### [TASK]
Print out the full listing exactly as it reads.

= = =

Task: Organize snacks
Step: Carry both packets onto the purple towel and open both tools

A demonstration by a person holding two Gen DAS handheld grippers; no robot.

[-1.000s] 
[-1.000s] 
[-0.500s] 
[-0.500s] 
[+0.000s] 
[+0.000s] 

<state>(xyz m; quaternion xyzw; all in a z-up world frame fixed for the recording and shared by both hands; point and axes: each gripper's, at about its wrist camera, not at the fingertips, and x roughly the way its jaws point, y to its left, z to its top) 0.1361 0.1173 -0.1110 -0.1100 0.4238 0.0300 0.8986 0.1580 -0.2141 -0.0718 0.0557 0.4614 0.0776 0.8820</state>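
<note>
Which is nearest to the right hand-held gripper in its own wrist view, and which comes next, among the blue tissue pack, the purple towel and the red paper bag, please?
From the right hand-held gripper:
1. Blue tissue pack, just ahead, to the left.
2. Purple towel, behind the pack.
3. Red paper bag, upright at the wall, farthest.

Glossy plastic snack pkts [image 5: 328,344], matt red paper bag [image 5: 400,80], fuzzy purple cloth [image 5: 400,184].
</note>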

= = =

### [ANSWER TO THIS TASK]
Task: Organize snacks
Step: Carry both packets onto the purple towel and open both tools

A demonstration by a person holding two Gen DAS handheld grippers; no robot.

[-1.000s] 
[-1.000s] 
[-0.500s] 
[-0.500s] 
[+0.000s] 
[+0.000s] 

<state>(xyz m; quaternion xyzw; all in a z-up world frame fixed for the recording and shared by both hands; point and axes: each gripper's, at about its wrist camera, not at the fingertips, and x roughly the way its jaws point, y to its left, z to its top) 0.1361 0.1173 -0.1110 -0.1100 0.4238 0.0300 0.8986 0.1580 -0.2141 -0.0718 0.0557 0.4614 0.0776 0.8820</state>
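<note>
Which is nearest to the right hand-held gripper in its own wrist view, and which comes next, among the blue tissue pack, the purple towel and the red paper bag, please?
From the right hand-held gripper:
1. Blue tissue pack, just ahead, to the left.
2. Purple towel, behind the pack.
3. Red paper bag, upright at the wall, farthest.

Glossy plastic snack pkts [image 5: 328,344], matt red paper bag [image 5: 400,80], fuzzy purple cloth [image 5: 400,184].
</note>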

This answer is now finished.